Set up Python within R environment:
knitr::opts_chunk$set(echo = TRUE)
#reticulate allows for python code in R environment
library(reticulate)
#set environment and options specific for reticulate
use_condaenv("r-reticulate", required=TRUE)
Import packages:
import pandas as pd
import numpy as np
import string
import re
import html
import unicodedata
import nltk
from nltk.corpus import stopwords
import emoji
import matplotlib.pyplot as plt
import datetime as dt
from nltk.stem import WordNetLemmatizer
from sklearn.feature_extraction.text import CountVectorizer, TfidfVectorizer
from sklearn.model_selection import train_test_split
from sklearn.metrics import classification_report
from sklearn.svm import SVC
from tensorflow import keras
from tensorflow.keras import layers, models, callbacks
from tensorflow.keras.preprocessing.text import Tokenizer
from tensorflow.keras.preprocessing.sequence import pad_sequences
import tensorflow as tf
from transformers import (
AutoTokenizer,
TFBertForSequenceClassification,
TFTrainingArguments
)
import datasets
import evaluate
Bring in data:
df = pd.read_csv('data_huang_devansh.csv', usecols=['Content','Label'])
See here for information about data: https://data.mendeley.com/datasets/9sxpkmm8xn/1
This is a compilation of over 800 thousand text snippets which have been hand-labeled for whether or not they constitute hate speech.
The data is made up of only two columns: - Content: the text of the tweet - Label: the hand-coded value for whether the tweet is considered hate speech (1) or not (0)
Let’s lightly tidy and then glance at the data:
#retain only string values
df = df[df['Content'].apply(type)==str]
#remove duplicate Content values
df.drop_duplicates(subset='Content', inplace=True)
df.sample(10, random_state=11219)['Content']
## 740181 RT @geechiegal843: I act like ion ee kno dat b...
## 448765 XD FUCK! FUCK! FUUUUUUUUUUUUCK This is amazing...
## 515694 "\n\nand your atual post:\n\n Hello, Sorry I c...
## 410886 You suck Kat and Andre. Poorest form ever!\nOn...
## 742422 Talk about pussy power 😒
## 663120 niggers
## 789583 Saturday night spent in bed on my own cus ever...
## 81354 ITS NOT A PERSONAL ATTACK HES MY BRO STOP B...
## 92492 Quick, tell someone with real power to block m...
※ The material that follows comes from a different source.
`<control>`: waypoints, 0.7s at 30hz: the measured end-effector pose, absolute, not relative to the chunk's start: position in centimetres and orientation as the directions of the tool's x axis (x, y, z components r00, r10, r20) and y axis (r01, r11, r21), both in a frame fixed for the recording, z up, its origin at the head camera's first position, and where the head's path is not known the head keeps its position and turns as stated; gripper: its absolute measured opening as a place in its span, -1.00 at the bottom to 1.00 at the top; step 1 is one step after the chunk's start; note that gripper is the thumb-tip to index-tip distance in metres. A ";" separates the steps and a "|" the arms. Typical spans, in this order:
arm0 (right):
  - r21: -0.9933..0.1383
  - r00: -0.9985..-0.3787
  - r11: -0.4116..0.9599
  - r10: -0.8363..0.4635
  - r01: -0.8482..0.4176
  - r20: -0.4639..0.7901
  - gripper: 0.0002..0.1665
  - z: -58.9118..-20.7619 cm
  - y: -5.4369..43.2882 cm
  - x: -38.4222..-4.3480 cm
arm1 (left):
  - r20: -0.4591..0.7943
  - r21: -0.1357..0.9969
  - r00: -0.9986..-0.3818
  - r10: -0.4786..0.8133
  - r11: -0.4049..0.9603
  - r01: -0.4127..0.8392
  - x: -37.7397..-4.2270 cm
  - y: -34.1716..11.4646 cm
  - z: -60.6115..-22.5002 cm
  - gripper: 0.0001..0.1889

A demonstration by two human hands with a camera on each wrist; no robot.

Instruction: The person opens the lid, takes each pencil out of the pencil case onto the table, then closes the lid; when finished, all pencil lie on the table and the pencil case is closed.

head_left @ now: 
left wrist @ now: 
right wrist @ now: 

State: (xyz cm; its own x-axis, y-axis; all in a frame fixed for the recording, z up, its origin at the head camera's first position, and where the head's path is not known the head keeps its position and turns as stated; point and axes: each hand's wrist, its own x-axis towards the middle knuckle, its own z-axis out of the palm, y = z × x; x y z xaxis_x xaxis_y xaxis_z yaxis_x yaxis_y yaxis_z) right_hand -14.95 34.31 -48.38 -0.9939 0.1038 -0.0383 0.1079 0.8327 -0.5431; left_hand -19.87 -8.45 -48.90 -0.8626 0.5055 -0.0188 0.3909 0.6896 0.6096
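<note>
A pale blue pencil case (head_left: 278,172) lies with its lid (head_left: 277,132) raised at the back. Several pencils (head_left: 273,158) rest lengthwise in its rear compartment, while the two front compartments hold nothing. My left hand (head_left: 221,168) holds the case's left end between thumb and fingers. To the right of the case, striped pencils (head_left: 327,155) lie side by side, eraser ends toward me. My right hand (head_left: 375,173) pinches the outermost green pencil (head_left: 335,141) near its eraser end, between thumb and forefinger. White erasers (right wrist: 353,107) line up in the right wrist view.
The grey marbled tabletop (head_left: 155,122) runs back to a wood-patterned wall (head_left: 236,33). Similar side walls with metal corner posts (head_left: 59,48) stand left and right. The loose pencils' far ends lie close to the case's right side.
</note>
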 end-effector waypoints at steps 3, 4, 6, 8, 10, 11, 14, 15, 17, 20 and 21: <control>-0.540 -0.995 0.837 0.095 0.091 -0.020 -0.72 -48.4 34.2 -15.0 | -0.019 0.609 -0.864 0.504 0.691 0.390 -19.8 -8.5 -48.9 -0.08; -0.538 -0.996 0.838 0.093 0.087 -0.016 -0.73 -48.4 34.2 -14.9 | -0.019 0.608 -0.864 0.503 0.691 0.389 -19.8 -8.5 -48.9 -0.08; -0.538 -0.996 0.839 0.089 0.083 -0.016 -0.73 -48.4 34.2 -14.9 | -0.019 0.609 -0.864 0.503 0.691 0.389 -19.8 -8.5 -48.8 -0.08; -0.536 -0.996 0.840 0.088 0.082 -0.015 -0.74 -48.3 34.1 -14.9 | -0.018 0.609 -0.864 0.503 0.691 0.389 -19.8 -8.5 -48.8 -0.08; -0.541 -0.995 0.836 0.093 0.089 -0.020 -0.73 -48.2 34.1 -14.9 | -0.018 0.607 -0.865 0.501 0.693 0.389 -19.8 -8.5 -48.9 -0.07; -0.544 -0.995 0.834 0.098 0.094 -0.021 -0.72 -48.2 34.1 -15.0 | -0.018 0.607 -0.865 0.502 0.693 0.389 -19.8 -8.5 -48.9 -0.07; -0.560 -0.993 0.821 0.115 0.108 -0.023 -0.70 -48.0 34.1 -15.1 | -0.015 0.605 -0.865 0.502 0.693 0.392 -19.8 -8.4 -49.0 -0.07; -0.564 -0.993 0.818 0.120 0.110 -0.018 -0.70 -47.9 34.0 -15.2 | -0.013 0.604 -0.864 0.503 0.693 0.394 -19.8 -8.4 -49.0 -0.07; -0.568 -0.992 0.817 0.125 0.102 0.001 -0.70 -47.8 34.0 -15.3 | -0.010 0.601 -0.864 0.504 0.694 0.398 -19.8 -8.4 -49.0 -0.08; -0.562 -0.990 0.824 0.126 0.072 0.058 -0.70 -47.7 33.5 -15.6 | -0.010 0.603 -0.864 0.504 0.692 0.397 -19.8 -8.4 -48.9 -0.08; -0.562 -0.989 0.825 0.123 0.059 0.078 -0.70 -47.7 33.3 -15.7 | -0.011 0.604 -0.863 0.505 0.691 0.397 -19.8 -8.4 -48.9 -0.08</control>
## 401243 @iqy007 @alwalawalbaraaa @DanieleRaineri One w...
## Name: Content, dtype: object
Immediately I can tell there are some aspects of the text worth cleaning up for model-building purposes, including: - Capitalization - Stray spaces and punctuation - Removing user @ mentions - Removing “RT” signifier for retweets I also know from the data documentation that there are emojis, datetimes, and hyperlinks in the data. I should account for all of these.
Let’s also quickly check our class distribution:
df['Label'].value_counts()
## Label
## 0 467033
## 1 93352
## Name: count, dtype: int64
While there are notably fewer instances of hate speech than non-hate speech, this is still a workable distribution. Further, in real world social media moderation, it is highly common that only a small minority of content would violate a hate speech policy.
At this point, I think it’s best to sample our data down to about 50k rows (determined by testing). In an ideal world we would train on all of our data, but via trial and error I have determined training on 500k rows is untenable with my setup.
At this stage, I’ll take my samples based on the proportions in the dataset.
hs_sample_count = int(df['Label'].value_counts()[1]/len(df)*50000)
non_hs_sample_count = 50000 - hs_sample_count
#select 25k hate speech samples
df_hs = df[df['Label']==1].sample(hs_sample_count, random_state=11219)
#select 25k non hate speech samples
df_non_hs = df[df['Label']==0].sample(non_hs_sample_count, random_state=11219)
#concatenate
df1 = pd.concat([df_hs, df_non_hs], axis=0)
#sample to randomly order
df1 = df.sample(50000)
Cleaning
Our SVM and neural network may require some different cleaning techniques, but would benefit from some top-line, model-agnostic cleaning.
First let’s see how the emojis are presented in our text data (since sometimes they appear as the actual symbol, othertimes as a standardized code.)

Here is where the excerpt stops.